* [Description of the task]
Return all the entries below exactly, except for the images they hold.
START Records supplied
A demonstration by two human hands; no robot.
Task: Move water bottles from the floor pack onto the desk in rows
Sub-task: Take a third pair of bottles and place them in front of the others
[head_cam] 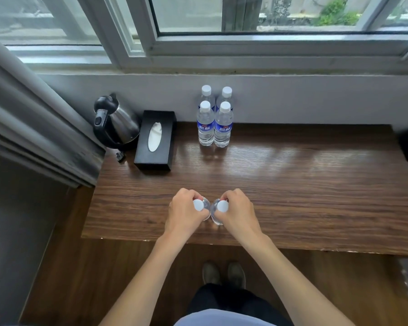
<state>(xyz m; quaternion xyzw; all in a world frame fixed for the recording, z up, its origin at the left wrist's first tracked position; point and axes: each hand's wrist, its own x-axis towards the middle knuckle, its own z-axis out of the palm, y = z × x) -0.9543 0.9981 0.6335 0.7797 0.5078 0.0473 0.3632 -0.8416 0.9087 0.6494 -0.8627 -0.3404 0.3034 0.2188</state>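
At the far left of the wooden surface (292,184) stands a steel kettle (118,123), and just beside it a black tissue box (156,140). Further right, four water bottles (214,121) stand upright in two rows near the wall. Near the front edge, the left hand (185,214) holds its grip closed around one bottle (200,205) under the cap; the right hand (237,211) grips a second bottle (220,208) the same way, the two bottles just beside each other.

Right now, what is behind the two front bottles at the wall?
Two more bottles stand behind the front bottles; only their caps and shoulders show, the rest is covered.
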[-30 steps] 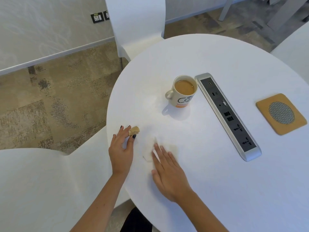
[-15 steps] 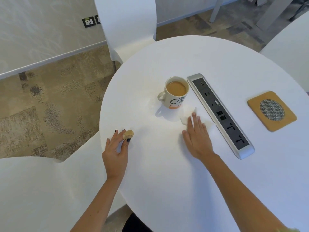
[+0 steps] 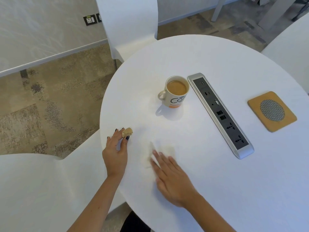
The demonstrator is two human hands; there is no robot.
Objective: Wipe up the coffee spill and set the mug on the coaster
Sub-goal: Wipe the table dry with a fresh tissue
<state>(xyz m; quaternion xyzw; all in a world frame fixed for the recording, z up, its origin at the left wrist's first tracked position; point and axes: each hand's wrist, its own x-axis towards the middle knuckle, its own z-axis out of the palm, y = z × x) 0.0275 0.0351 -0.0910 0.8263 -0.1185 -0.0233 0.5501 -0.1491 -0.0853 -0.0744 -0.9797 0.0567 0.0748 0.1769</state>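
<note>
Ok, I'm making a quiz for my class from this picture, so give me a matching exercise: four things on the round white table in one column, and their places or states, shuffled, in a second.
Things:
1. white ceramic mug with black lettering
2. square cork coaster with a round mesh centre
3. small crumpled brown-stained tissue wad
4. flat white tissue

Places or states:
A. pinched by the left hand
B. pressed under the right hand
C. full of milky coffee
D. bare, right of the silver power strip

Pairs: 1-C, 2-D, 3-A, 4-B
</note>
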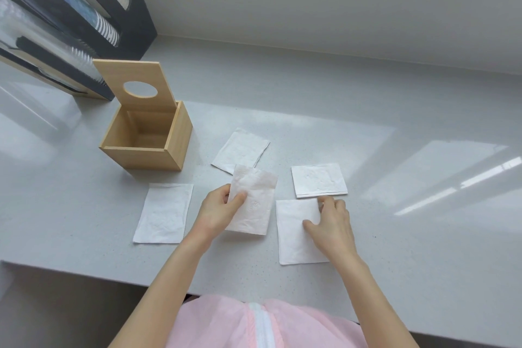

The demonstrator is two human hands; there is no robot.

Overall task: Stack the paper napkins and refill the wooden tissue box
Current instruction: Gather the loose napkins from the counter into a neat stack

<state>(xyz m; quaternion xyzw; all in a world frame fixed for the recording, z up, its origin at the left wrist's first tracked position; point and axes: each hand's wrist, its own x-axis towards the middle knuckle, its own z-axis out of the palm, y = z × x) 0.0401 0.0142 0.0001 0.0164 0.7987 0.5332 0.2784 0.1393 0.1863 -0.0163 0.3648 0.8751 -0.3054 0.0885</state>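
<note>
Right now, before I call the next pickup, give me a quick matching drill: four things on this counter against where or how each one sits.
Things
1. wooden tissue box
2. napkin in the left hand
3. napkin under the right hand
4. far-left napkin

States
A. lying flat, untouched
B. lifted off the counter, pinched
C. lid up, nothing inside
D. flat, with fingers at its top right corner

Pairs: 1-C, 2-B, 3-D, 4-A
</note>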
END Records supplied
* [The completed task]
A demonstration by two human hands; no robot.
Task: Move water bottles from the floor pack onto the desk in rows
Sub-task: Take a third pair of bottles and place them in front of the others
[head_cam] 
<state>(xyz m; quaternion xyzw; all in a world frame fixed for the recording, z up, its origin at the left wrist's first tracked position; point and axes: each hand's wrist, its own x-axis towards the middle knuckle, its own z-axis out of the palm, y = z × x) -0.9543 0.9981 0.6335 0.7797 0.5078 0.0473 0.3632 -0.8416 0.9087 0.6494 -0.8627 -0.3404 0.3034 0.2188</state>
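At the far left of the wooden surface (292,184) stands a steel kettle (118,123), and just beside it a black tissue box (156,140). Further right, four water bottles (214,121) stand upright in two rows near the wall. Near the front edge, the left hand (185,214) holds its grip closed around one bottle (200,205) under the cap; the right hand (237,211) grips a second bottle (220,208) the same way, the two bottles just beside each other.

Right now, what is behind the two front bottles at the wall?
Two more bottles stand behind the front bottles; only their caps and shoulders show, the rest is covered.
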[-30 steps] 
[-15 steps] 
[+0 steps] 
The demonstrator is two human hands; there is no robot.
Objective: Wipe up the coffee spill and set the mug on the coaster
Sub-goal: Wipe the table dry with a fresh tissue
<state>(xyz m; quaternion xyzw; all in a world frame fixed for the recording, z up, its origin at the left wrist's first tracked position; point and axes: each hand's wrist, its own x-axis towards the middle knuckle, its own z-axis out of the palm, y = z × x) 0.0275 0.0351 -0.0910 0.8263 -0.1185 -0.0233 0.5501 -0.1491 -0.0853 -0.0744 -0.9797 0.0567 0.0748 0.1769</state>
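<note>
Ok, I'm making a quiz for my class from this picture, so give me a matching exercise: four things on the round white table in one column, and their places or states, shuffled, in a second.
Things:
1. white ceramic mug with black lettering
2. square cork coaster with a round mesh centre
3. small crumpled brown-stained tissue wad
4. flat white tissue

Places or states:
A. pinched by the left hand
B. pressed under the right hand
C. full of milky coffee
D. bare, right of the silver power strip

Pairs: 1-C, 2-D, 3-A, 4-B
</note>
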
The demonstrator is two human hands; there is no robot.

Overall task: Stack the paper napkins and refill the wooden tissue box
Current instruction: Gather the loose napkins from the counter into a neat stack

<state>(xyz m; quaternion xyzw; all in a world frame fixed for the recording, z up, its origin at the left wrist's first tracked position; point and axes: each hand's wrist, its own x-axis towards the middle knuckle, its own z-axis out of the palm, y = z × x) 0.0401 0.0142 0.0001 0.0164 0.7987 0.5332 0.2784 0.1393 0.1863 -0.0163 0.3648 0.8751 -0.3054 0.0885</state>
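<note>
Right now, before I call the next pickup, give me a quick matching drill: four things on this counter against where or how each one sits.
Things
1. wooden tissue box
2. napkin in the left hand
3. napkin under the right hand
4. far-left napkin

States
A. lying flat, untouched
B. lifted off the counter, pinched
C. lid up, nothing inside
D. flat, with fingers at its top right corner

Pairs: 1-C, 2-B, 3-D, 4-A
</note>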

What the exercise required is now complete.